◆ TASK GOAL
Go through the data below and return each line containing the word "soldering".

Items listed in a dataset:
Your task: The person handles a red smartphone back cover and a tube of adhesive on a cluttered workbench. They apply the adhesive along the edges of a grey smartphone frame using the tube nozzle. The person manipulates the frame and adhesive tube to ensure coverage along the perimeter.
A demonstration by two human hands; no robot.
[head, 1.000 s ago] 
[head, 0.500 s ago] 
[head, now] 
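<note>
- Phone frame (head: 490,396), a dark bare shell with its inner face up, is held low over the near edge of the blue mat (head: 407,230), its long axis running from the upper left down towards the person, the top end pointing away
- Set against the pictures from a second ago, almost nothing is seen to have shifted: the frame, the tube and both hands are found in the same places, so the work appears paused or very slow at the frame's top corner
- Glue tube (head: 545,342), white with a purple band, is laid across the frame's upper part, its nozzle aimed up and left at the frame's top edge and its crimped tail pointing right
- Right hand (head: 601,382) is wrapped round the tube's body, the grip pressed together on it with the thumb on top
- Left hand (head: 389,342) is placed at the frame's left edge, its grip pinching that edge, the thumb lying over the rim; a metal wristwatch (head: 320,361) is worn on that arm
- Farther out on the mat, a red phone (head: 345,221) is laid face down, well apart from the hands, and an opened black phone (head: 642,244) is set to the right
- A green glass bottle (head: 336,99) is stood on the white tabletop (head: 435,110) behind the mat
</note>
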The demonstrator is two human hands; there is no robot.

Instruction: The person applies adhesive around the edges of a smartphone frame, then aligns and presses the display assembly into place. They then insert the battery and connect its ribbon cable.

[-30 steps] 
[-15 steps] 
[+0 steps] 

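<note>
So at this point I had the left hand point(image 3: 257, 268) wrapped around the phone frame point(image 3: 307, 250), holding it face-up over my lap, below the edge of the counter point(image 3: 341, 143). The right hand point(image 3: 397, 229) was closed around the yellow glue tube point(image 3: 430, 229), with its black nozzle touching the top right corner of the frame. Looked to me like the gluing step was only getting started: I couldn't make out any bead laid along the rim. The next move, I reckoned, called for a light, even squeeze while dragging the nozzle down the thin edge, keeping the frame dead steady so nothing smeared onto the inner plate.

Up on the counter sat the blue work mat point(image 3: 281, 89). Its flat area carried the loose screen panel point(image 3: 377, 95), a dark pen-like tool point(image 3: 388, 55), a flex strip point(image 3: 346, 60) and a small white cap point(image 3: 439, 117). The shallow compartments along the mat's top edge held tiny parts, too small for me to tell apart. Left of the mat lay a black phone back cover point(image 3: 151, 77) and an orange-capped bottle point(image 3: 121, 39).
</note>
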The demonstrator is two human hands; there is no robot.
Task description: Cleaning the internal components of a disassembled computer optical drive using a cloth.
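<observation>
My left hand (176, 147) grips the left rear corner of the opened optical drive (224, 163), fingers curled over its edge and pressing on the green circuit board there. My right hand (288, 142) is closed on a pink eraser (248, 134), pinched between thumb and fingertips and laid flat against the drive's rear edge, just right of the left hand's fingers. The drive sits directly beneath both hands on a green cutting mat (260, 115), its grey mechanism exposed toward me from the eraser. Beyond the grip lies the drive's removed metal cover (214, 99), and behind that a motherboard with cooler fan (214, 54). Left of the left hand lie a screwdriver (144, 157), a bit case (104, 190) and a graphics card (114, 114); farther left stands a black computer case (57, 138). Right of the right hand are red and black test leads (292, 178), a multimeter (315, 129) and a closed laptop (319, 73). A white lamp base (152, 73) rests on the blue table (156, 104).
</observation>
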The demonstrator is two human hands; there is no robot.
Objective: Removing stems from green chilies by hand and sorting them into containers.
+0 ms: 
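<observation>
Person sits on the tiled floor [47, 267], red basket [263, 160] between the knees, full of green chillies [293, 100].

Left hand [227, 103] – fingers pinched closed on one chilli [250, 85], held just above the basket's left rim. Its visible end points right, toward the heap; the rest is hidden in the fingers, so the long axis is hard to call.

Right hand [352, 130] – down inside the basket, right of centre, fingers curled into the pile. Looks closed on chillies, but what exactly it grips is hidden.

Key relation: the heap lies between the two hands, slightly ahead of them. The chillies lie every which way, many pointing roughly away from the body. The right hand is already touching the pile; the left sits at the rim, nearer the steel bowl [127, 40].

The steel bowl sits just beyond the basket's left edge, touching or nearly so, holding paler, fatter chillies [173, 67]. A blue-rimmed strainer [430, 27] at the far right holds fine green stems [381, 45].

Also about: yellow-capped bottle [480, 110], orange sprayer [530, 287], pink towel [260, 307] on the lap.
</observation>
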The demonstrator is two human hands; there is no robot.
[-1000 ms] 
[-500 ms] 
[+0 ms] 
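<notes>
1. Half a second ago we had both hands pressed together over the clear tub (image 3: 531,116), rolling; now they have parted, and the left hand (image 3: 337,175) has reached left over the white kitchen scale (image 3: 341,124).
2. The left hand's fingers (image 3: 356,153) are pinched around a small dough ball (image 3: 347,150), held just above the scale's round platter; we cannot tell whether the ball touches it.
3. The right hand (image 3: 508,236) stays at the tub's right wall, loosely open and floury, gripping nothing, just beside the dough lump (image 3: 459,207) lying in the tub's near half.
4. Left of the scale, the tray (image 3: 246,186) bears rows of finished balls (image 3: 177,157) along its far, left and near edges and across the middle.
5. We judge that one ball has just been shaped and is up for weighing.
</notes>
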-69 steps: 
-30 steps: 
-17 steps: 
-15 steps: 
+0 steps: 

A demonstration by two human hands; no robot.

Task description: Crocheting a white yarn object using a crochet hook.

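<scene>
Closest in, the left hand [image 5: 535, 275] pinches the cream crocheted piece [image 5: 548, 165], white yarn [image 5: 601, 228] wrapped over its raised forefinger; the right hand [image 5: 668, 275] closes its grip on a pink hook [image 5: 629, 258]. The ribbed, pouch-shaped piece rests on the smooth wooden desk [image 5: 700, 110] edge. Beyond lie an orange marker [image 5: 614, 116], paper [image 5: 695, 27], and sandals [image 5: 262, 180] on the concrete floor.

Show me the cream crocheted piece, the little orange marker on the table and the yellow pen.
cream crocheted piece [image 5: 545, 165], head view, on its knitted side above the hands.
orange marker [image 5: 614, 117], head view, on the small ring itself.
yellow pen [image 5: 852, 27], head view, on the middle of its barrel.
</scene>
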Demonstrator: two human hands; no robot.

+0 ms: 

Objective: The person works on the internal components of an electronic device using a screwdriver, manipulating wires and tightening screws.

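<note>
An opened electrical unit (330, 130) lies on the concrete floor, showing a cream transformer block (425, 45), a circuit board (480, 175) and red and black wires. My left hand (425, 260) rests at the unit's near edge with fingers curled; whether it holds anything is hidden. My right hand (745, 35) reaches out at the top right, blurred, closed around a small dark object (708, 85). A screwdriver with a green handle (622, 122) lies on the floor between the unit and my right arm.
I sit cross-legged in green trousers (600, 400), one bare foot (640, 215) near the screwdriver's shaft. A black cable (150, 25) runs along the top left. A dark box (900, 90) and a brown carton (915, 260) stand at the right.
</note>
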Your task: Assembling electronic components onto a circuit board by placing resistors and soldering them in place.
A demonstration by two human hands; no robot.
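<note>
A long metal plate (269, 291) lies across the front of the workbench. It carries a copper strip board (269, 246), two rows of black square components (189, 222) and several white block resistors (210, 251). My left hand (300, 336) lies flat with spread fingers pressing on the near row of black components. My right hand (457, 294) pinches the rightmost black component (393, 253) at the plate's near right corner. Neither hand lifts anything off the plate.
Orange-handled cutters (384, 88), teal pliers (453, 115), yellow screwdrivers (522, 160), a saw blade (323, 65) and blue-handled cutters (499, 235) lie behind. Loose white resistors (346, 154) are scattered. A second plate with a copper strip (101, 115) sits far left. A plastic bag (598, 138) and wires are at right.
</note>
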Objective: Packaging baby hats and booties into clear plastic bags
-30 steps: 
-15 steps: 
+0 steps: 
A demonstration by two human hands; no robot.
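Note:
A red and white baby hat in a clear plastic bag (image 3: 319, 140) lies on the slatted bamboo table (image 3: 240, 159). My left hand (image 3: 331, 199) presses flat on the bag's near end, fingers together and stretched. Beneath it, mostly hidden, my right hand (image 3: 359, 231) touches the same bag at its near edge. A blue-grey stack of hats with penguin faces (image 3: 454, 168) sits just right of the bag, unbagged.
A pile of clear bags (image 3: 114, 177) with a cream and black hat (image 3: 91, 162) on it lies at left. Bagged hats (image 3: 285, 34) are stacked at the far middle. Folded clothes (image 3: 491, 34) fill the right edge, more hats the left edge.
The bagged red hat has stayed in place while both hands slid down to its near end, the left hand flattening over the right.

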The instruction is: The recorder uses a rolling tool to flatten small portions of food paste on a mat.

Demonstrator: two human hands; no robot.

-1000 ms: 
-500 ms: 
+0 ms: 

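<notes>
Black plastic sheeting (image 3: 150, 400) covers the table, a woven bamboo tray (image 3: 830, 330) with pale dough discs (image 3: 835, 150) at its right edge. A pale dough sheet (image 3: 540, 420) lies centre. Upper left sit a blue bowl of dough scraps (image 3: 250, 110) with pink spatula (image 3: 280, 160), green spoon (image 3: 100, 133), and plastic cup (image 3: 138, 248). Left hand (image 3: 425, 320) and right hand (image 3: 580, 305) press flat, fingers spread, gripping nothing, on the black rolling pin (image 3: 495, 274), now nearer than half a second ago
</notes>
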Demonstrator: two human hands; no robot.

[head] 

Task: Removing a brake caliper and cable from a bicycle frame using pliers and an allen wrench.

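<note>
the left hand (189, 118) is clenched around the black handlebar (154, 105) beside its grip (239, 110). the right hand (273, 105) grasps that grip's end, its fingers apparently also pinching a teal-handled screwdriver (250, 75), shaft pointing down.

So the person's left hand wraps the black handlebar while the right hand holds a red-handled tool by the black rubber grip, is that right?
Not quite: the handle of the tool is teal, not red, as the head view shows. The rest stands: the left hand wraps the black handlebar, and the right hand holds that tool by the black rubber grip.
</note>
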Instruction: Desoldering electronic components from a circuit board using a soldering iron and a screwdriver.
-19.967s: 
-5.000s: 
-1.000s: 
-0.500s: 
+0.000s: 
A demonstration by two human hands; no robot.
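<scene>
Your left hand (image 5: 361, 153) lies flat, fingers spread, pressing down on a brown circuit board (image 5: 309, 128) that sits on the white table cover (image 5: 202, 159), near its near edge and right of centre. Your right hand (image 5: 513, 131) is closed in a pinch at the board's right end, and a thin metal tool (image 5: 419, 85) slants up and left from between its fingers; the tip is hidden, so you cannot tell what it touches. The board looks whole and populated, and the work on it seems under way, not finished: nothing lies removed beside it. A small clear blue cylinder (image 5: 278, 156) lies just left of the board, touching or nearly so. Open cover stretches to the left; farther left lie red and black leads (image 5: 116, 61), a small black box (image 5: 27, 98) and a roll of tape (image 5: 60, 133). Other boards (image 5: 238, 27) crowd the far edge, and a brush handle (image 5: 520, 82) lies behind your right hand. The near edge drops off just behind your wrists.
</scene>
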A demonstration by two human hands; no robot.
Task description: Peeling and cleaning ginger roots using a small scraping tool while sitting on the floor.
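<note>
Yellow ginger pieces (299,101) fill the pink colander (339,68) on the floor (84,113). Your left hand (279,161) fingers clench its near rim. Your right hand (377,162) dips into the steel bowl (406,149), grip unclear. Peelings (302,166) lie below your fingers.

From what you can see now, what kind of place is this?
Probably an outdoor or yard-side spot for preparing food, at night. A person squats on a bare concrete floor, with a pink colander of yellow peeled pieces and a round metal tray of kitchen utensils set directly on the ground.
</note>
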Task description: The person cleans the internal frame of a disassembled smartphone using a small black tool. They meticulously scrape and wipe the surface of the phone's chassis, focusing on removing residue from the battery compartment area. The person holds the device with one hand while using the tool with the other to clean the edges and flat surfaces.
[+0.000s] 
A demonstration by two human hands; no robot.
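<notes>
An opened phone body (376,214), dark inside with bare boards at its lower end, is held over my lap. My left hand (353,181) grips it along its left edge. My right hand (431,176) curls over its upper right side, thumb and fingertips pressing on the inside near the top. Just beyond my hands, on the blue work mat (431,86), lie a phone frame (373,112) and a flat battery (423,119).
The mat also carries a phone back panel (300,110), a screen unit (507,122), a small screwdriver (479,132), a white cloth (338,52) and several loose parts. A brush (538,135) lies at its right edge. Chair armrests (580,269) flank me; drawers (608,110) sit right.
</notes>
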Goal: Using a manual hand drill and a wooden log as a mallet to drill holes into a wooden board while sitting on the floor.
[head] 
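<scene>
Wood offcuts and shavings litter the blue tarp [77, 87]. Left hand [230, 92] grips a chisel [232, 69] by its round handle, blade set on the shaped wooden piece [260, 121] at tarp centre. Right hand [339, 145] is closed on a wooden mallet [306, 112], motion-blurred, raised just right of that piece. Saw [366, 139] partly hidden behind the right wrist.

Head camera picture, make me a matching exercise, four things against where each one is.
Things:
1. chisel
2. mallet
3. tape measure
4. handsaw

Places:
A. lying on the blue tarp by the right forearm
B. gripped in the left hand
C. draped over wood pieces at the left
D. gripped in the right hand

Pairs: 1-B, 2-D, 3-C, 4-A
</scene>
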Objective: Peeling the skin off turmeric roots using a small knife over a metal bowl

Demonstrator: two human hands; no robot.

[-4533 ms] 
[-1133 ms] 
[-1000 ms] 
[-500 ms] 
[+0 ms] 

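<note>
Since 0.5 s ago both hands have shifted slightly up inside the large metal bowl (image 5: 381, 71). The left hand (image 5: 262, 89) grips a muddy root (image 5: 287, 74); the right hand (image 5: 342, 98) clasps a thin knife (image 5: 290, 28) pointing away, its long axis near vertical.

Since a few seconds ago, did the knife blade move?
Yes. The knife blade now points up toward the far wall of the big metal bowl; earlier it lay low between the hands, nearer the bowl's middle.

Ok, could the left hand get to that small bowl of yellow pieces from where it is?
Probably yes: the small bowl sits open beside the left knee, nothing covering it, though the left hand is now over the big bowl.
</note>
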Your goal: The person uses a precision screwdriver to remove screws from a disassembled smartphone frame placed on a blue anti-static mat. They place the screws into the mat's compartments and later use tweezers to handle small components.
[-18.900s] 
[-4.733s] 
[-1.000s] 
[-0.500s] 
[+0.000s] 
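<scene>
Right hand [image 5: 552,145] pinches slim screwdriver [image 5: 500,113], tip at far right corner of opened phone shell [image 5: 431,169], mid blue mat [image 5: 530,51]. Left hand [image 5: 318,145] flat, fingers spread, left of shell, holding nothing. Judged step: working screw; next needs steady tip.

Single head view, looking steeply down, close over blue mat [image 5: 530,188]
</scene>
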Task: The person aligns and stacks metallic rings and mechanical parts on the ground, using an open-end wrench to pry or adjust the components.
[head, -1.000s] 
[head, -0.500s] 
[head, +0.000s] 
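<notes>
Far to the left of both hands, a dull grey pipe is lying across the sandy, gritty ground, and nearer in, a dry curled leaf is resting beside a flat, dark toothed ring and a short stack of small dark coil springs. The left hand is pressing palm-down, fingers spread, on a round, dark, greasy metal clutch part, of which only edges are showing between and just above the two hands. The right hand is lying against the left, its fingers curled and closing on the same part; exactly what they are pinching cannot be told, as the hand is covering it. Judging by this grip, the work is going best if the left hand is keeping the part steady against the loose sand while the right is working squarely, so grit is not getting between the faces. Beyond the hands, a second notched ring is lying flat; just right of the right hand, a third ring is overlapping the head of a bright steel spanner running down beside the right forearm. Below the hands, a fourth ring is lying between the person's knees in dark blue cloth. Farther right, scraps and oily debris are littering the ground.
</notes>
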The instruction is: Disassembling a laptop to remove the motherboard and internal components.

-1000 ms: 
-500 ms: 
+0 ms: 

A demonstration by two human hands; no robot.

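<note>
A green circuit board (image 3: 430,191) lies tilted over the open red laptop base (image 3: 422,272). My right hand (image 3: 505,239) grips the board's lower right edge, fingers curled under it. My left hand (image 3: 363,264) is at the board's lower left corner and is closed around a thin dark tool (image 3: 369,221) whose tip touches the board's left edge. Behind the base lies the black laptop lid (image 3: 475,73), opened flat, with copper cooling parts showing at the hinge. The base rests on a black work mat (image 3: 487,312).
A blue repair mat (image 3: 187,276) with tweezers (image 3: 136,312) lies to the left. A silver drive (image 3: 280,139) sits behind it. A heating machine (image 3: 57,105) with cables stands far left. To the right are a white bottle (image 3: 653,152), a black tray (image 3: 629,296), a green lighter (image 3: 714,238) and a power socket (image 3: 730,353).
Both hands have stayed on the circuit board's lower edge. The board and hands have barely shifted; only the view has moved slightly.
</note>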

◆ EXPECTED OUTPUT
Your task: Assembling electronic components onto a circuit board by placing resistors and soldering them in place.
Instruction: Desoldering electronic components from a circuit board using a soldering iron and a screwdriver.

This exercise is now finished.